*Brief:* Word for word, restate the listing; omit the pictures.

*The records:*
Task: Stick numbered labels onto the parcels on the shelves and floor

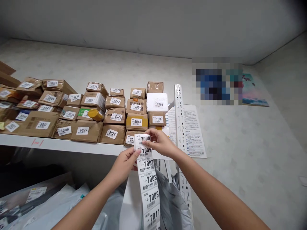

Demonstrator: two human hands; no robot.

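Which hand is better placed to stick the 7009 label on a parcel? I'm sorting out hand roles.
Probably the right hand: it pinches the 7009 label nearest the shelf parcels, while the left hand steadies the label strip.

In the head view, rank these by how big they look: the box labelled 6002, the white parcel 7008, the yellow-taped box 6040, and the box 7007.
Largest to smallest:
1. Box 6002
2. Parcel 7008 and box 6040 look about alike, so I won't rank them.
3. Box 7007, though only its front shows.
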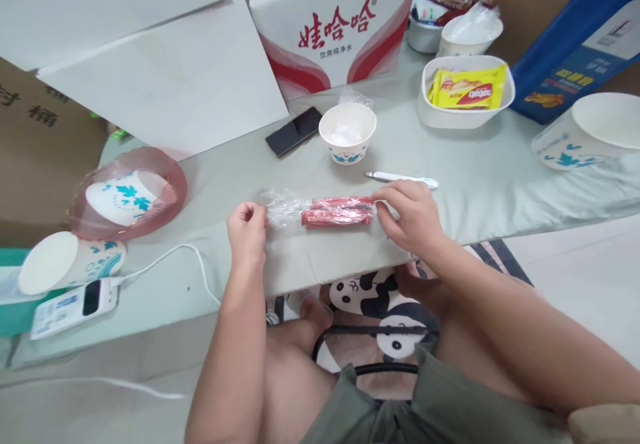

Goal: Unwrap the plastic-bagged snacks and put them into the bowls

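Note:
A clear plastic bag point(287, 209) lies near the front edge of the cloth-covered table, with red wrapped sticks point(337, 212) inside it. My left hand point(247, 231) is closed, pinching the loose, crumpled end of the bag. At the opposite end, my right hand point(411, 216) holds the bag's edge between thumb and fingertips, right beside the red sticks. Just beyond the right hand lies a white pen-shaped cutter point(403, 179). A paper bowl point(347, 132) with clear plastic in it stands behind the bag, beside a black phone point(294, 132).
At the back right, a white tub point(467, 119) holds yellow snack packets point(469, 89). A large paper bucket point(590, 134) stands farther right. To the left are a pink plastic bowl point(173, 194), a tipped paper cup point(50, 264) and a white power bank point(75, 311) with its cable. Cartons point(335, 37) line the back.

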`<state>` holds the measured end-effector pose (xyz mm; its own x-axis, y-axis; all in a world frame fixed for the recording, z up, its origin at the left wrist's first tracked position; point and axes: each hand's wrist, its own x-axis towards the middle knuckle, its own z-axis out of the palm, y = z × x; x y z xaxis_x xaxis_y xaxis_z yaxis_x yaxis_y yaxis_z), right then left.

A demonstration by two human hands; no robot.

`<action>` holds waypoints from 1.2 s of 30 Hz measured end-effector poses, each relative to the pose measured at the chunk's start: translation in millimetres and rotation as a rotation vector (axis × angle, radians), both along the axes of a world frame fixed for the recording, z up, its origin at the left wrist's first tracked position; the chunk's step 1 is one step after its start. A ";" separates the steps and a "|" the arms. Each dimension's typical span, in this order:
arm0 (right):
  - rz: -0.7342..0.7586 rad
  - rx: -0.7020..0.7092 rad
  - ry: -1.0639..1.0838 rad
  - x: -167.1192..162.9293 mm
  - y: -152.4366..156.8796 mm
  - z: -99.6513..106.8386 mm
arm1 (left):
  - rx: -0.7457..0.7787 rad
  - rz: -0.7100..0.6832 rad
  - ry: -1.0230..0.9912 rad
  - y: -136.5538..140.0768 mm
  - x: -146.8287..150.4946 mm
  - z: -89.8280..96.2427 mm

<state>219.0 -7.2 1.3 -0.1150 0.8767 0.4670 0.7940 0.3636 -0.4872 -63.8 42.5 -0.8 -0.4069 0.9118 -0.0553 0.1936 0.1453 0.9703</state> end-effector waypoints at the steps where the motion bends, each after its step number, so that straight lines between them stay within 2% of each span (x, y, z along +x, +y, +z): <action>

*Response to the task:*
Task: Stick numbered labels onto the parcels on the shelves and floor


Demonstrator: two human hands; no robot.

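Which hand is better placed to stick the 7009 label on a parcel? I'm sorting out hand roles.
Probably the right hand: it pinches the 7009 label nearest the shelf parcels, while the left hand steadies the label strip.

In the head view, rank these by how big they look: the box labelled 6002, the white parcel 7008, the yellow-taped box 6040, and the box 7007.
Largest to smallest:
1. Box 6002
2. Parcel 7008 and box 6040 look about alike, so I won't rank them.
3. Box 7007, though only its front shows.
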
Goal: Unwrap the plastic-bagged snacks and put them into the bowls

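Note:
A clear plastic bag point(287, 209) lies near the front edge of the cloth-covered table, with red wrapped sticks point(337, 212) inside it. My left hand point(247, 231) is closed, pinching the loose, crumpled end of the bag. At the opposite end, my right hand point(411, 216) holds the bag's edge between thumb and fingertips, right beside the red sticks. Just beyond the right hand lies a white pen-shaped cutter point(403, 179). A paper bowl point(347, 132) with clear plastic in it stands behind the bag, beside a black phone point(294, 132).
At the back right, a white tub point(467, 119) holds yellow snack packets point(469, 89). A large paper bucket point(590, 134) stands farther right. To the left are a pink plastic bowl point(173, 194), a tipped paper cup point(50, 264) and a white power bank point(75, 311) with its cable. Cartons point(335, 37) line the back.
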
`<state>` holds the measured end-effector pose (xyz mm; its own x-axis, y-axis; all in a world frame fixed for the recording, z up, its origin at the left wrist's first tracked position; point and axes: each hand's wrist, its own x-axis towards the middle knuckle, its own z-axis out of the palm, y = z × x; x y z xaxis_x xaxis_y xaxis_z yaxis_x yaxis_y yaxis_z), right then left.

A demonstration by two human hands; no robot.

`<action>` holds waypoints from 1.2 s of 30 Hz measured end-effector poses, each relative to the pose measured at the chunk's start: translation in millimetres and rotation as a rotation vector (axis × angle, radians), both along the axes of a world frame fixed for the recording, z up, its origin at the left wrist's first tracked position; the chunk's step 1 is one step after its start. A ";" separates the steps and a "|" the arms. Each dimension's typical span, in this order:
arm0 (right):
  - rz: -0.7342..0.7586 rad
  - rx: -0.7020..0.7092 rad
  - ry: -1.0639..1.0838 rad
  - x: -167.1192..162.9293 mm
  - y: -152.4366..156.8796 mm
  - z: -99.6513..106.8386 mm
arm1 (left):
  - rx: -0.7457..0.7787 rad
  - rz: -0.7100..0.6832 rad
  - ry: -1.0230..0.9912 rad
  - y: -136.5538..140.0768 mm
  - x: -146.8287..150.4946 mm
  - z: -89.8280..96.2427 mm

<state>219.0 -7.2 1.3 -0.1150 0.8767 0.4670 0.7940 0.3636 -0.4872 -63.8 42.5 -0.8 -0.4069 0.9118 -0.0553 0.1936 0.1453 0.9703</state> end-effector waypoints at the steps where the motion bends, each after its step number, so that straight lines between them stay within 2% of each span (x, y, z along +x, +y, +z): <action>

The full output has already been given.